### [Work instructions]
Below are records. Copy every line with "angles" in it.

··· Input for this task

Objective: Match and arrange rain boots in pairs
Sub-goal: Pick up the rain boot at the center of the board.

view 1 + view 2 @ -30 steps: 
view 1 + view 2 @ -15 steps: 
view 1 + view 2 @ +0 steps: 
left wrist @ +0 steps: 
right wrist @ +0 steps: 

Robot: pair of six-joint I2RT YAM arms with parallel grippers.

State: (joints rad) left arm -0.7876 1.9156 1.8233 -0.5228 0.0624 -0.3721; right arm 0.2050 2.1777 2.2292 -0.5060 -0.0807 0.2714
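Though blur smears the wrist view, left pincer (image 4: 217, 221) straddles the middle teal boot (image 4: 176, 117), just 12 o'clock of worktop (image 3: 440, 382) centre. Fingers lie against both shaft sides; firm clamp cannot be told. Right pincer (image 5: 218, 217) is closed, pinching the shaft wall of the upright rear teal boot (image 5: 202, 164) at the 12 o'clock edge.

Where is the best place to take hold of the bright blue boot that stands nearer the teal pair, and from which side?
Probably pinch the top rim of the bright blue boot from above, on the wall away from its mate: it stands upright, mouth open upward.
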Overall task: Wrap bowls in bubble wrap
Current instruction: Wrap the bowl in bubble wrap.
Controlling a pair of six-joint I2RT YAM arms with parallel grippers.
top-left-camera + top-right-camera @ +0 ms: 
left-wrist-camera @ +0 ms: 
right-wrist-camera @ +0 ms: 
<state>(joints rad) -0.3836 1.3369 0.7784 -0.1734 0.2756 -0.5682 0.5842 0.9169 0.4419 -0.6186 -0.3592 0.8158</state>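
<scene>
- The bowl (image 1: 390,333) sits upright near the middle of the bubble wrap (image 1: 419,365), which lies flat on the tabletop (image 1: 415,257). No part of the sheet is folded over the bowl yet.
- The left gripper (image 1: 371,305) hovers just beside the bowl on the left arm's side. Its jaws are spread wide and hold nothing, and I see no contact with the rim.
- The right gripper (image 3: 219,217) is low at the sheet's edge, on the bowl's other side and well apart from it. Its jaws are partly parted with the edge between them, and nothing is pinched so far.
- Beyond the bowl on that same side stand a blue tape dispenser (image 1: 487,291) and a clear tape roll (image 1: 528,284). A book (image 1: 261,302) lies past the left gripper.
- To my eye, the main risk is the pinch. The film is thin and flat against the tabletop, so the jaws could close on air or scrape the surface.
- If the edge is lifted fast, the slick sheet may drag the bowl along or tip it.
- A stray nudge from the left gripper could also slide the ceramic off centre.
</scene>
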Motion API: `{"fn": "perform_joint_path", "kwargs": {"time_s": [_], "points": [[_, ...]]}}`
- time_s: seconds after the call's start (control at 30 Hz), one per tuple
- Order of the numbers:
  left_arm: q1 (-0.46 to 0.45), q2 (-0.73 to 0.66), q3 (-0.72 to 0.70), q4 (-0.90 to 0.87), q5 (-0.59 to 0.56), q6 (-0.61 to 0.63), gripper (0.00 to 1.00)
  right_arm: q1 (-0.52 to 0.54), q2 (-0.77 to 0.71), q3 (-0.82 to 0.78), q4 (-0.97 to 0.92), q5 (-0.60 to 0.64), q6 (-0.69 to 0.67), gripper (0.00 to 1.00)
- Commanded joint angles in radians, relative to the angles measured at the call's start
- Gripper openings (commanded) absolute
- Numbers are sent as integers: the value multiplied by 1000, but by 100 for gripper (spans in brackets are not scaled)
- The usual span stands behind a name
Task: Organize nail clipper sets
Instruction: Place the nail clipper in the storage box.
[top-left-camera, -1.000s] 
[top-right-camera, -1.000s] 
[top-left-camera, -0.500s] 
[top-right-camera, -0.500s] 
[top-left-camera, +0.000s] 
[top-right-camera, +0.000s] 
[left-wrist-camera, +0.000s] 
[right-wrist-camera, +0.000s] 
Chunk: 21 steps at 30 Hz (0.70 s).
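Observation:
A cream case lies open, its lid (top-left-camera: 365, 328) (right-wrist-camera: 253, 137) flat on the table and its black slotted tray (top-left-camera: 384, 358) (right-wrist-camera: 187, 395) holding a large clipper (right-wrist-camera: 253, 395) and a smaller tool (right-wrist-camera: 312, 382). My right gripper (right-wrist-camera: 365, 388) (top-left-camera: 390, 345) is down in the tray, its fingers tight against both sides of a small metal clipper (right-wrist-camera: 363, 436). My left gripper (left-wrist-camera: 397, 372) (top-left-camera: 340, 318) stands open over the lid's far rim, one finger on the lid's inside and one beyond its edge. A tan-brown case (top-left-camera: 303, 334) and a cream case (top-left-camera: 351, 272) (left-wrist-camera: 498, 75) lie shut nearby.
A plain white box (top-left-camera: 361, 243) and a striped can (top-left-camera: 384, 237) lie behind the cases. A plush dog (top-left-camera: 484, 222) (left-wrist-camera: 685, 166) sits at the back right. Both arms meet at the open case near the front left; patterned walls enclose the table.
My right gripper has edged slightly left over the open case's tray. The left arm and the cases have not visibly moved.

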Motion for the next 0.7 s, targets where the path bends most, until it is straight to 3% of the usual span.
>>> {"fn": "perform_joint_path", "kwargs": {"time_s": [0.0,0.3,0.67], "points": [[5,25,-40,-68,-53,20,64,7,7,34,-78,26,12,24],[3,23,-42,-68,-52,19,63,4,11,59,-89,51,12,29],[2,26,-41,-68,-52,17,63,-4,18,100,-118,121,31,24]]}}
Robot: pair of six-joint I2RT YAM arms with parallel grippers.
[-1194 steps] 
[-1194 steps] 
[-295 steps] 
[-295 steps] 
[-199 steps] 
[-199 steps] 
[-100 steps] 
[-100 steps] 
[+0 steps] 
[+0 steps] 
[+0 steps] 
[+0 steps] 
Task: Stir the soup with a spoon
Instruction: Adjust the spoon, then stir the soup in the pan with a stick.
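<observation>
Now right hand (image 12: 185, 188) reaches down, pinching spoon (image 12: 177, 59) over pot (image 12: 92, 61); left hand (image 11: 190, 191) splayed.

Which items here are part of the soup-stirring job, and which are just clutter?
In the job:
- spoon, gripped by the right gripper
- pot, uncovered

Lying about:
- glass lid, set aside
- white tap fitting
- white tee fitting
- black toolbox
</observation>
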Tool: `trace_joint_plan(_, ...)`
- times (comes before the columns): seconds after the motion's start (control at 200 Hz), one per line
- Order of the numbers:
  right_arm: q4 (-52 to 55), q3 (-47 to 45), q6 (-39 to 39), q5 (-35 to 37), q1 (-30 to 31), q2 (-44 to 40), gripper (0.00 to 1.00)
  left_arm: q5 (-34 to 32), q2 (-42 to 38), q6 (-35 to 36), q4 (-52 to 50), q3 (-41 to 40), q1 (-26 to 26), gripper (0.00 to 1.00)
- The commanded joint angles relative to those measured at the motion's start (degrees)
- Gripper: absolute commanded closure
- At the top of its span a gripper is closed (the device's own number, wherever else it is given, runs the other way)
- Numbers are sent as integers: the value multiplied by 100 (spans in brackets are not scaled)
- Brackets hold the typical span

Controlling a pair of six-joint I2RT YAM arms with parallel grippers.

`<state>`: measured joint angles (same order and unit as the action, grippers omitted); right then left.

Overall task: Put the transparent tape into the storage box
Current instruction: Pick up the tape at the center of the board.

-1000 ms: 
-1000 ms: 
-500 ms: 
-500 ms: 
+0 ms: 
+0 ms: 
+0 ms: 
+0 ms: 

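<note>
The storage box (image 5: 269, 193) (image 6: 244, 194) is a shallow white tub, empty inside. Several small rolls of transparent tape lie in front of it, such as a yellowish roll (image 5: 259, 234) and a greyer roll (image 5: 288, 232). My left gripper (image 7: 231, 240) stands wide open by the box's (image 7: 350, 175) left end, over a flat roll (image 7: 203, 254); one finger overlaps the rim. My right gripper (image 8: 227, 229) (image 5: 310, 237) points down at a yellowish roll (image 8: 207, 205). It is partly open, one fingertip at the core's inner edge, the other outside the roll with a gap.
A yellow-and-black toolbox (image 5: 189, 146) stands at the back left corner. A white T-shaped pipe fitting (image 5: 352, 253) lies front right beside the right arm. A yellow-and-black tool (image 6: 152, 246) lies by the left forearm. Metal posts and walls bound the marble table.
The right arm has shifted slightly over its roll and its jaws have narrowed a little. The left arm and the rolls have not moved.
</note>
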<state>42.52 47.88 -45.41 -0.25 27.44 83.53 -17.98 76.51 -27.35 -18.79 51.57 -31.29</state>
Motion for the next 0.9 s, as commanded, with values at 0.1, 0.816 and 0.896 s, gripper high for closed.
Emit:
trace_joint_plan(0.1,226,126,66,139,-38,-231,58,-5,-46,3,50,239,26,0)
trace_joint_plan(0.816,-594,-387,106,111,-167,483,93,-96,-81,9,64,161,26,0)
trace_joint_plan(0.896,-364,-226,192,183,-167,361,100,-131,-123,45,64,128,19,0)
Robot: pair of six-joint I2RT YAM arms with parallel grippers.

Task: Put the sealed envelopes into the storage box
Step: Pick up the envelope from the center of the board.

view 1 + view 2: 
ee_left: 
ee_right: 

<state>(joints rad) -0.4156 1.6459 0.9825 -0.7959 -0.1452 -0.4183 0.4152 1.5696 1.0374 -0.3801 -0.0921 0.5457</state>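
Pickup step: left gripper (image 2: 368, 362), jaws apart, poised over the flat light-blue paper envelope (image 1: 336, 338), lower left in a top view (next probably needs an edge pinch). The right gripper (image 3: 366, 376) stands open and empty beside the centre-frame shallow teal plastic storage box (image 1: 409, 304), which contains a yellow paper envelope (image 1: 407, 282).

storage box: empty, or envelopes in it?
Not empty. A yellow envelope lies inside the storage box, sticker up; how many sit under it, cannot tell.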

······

### [Output of the exercise]
- Commanded joint angles in radians, relative to the angles measured at the call's start
- The commanded joint angles relative to those measured at the motion's start (degrees)
`<state>`: measured joint angles (same order and unit as the action, grippers omitted); right then left.

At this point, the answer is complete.